27. Senam Bibir

8.2K 897 264
                                    

"Seblak! Seblak! Seblakk! Hotzzz!!!!"

Nila menghentakkan kakinya berkali-kali karena begitu sebalnya dengan Haris. Kini anak itu berdiri di depan gerbang sekolah menunggu siapapun yang akan menjemputnya dengan ditemani Wati yang terus saja menempel seperti anak kanguru yang selalu berada di dalam kantong Doraemon.

"Seblak? Mau dong Nil mumpung panas-panas gini kan enak tuh makan yang pedes-pedes tapi kamu yang bayarin..."

Nila melirik tajam, ia menghadapkan tubuhnya kepada Wati sembari melipatkan tangannya di depan dada.

"Sebel Wati bukan Seblak! Males ah ngomong sama Wati bikin darah nge-fly terus!"

Wati menyengir memperlihatkan gigi runcingnya kepada Nila tanpa merasa bersalah sedikitpun. "Ini demi kebaikan kita semua, oke? Jangan banyak tingkah, jangan banyak gaya juga soalnya kamu bukan atlet renang."

Nila berdecak, hampir saja ia mengulurkan tangannya untuk menarik rambut Wati namun terhenti karena tangan lain tiba-tiba menarik tangan Nila pelan.

"Jangan.."

Daffa tersenyum, tangan itu adalah tangan Daffa. Daffa bisa melihat gerak-gerik Nila yang akan menarik rambut Wati, kenapa Daffa sampai menghentikannya? Ini bukan tentang Daffa yang menyukai Wati melainkan Daffa yang tak suka jika melihat Nila menjadi wanita yang sangat ringan tangan, Daffa takut jika itu akan menjadi kebiasaan buruk untuk Nila.

"Abisnya sebel sama Wati ganggu kita!"

"Ekhem! Tuh tangannya bisa dilepas dulu gak Daf?"sela Wati.

Daffa mengangguk, ia mengerti, ia sempat melirik sekilas tangannya yang saling bertautan dengan Nila lalu melepaskannya meskipun sedikit ada perasaan tak rela.

"Oalah Tik-Watik! Pegangan tangan doang masak gak boleh?!"

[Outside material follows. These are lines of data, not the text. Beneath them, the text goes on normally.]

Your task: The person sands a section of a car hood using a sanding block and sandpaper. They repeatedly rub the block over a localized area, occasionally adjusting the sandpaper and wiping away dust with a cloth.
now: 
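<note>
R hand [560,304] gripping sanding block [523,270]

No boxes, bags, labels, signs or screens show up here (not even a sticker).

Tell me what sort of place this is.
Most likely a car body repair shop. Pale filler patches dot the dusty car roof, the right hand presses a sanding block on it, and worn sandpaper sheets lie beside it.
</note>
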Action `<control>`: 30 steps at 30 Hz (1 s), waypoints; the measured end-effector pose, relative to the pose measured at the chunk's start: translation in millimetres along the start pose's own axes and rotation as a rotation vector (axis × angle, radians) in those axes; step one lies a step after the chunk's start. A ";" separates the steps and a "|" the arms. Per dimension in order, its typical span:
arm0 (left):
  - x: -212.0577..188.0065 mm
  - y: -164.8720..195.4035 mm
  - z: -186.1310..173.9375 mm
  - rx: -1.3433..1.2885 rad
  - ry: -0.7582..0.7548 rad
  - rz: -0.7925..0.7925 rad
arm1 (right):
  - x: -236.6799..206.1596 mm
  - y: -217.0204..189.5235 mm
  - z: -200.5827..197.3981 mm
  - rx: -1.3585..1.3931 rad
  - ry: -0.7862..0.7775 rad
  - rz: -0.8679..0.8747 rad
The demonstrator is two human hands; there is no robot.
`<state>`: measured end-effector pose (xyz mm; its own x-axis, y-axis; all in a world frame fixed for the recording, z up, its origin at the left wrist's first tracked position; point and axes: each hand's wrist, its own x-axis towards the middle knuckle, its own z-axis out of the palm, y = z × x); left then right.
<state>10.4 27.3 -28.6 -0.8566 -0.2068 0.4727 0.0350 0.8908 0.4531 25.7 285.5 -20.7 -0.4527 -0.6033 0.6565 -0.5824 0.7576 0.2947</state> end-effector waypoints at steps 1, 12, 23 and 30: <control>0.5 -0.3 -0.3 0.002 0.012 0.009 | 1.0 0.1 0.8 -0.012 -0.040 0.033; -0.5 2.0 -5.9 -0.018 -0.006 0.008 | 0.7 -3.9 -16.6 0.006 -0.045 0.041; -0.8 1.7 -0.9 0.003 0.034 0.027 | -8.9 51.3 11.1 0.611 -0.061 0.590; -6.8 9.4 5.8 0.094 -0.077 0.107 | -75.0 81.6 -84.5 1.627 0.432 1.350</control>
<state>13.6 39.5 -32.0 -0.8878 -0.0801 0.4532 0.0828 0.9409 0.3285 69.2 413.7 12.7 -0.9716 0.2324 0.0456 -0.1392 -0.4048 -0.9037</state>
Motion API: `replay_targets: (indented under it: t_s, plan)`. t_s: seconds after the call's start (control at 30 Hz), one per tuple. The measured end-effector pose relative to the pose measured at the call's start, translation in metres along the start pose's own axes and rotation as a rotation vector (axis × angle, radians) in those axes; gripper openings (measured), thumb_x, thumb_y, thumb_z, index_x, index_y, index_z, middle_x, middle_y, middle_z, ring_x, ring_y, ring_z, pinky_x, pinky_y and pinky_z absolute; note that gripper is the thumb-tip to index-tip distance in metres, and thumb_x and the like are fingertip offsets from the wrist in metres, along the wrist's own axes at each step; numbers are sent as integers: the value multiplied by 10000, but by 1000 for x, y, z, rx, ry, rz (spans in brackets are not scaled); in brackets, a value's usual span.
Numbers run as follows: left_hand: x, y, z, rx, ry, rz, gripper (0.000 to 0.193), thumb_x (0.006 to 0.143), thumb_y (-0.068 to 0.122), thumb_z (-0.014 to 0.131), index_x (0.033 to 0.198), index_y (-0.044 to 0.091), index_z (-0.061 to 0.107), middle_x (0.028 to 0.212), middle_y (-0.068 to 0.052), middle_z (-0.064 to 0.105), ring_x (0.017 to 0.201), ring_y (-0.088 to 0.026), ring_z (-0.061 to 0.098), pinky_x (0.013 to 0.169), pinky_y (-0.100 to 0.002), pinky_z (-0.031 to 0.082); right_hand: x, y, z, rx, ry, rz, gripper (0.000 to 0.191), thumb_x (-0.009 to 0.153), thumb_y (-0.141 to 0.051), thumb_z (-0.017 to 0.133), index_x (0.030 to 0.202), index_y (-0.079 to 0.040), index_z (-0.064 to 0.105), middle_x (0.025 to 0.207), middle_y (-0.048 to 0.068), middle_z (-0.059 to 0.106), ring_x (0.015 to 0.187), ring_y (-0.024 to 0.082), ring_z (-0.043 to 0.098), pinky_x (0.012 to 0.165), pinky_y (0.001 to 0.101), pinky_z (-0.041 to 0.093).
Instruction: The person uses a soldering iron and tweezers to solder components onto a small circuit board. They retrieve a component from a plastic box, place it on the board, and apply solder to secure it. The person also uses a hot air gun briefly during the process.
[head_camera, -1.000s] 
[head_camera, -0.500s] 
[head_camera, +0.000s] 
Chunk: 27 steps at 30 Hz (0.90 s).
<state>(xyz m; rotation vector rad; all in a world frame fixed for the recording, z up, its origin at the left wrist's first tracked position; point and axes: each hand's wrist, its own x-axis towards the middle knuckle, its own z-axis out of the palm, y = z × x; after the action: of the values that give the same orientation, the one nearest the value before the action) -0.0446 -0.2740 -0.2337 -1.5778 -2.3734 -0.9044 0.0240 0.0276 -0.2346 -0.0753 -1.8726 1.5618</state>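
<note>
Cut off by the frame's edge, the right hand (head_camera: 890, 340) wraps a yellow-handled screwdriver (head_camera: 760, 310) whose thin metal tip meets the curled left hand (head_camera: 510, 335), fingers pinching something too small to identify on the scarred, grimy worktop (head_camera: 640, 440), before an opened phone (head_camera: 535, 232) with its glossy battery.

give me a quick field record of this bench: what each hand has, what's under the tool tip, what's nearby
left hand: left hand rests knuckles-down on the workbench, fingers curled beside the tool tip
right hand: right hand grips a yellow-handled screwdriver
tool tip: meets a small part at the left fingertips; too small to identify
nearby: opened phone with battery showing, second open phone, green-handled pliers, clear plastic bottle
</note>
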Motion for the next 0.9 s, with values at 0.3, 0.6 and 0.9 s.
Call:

Wati menggeleng sembari menggerakkan telunjuknya ke samping kanan kiri. "No! Tidak bisa! Aku aduin ke eyang Haris mau kah? Mau eyang Haris berpaling ke Wati? Gak papa lah dapet bekas kamu soalnya dia kaya banget, lebih kaya Husband Cakra atau eyang Haris sih Nil?"

Nila diam, ia mengetuk dagunya berkali-kali. Benar juga kata Wati ini, ia juga tak tahu sebenarnya lebih kaya ayahnya atau kekasihnya? Kenapa ia sampai tak memikirkan itu? Tapi jika lebih kaya ayahnya kenapa ayahnya begitu pelit berbanding terbalik dengan kekasihnya?

Daffa terus diam mendengarkan nya. Ia merasa tak percaya diri sekarang. Ia melengkungkan senyum tipisnya sekilas dan menganggap memang dirinya tak ada apa-apanya jika di sandingkan dengan kekasih Nila.

"Kaya semuanya! Kamu gak pulang Wat? Dimarahin Watu loh nanti."

Watu adalah saudara kembar Wati yang berjenis kelamin lelaki. Sebenarnya mereka akan disekolahkan dalam satu sekolah yang sama tapi tak jadi karena Wati insecure jika disandingkan dengan Watu karena Watu jauh lebih tampan darinya. Ya jelaslah kan dia lelaki..

"Gak tau hehe."

"Dih sana pulang, nanti Watu marah loh. Lagian Vienya aku udah otewe kesini."

"Iya kah?"

"He'em."Nila mengangguk antusias, ia sempat tersenyum sekilas kepada Wati.

"Yaudah kalau gitu Wati pulang ya? Inget! Jangan grepe-grepe!"

"Iya udah sana ih.."

Nila memutar balik badan Wati dengan segera dan mendorong nya sampai ke ujung pulau Merauke. Setelah nya ia tertawa sedikit keras hingga mengejutkan sepasang koeching yang akan berproduksi.

"Kenapa ketawa?"

"Hehe, engga."

"Apa dia udah dalam perjalanan kesini?"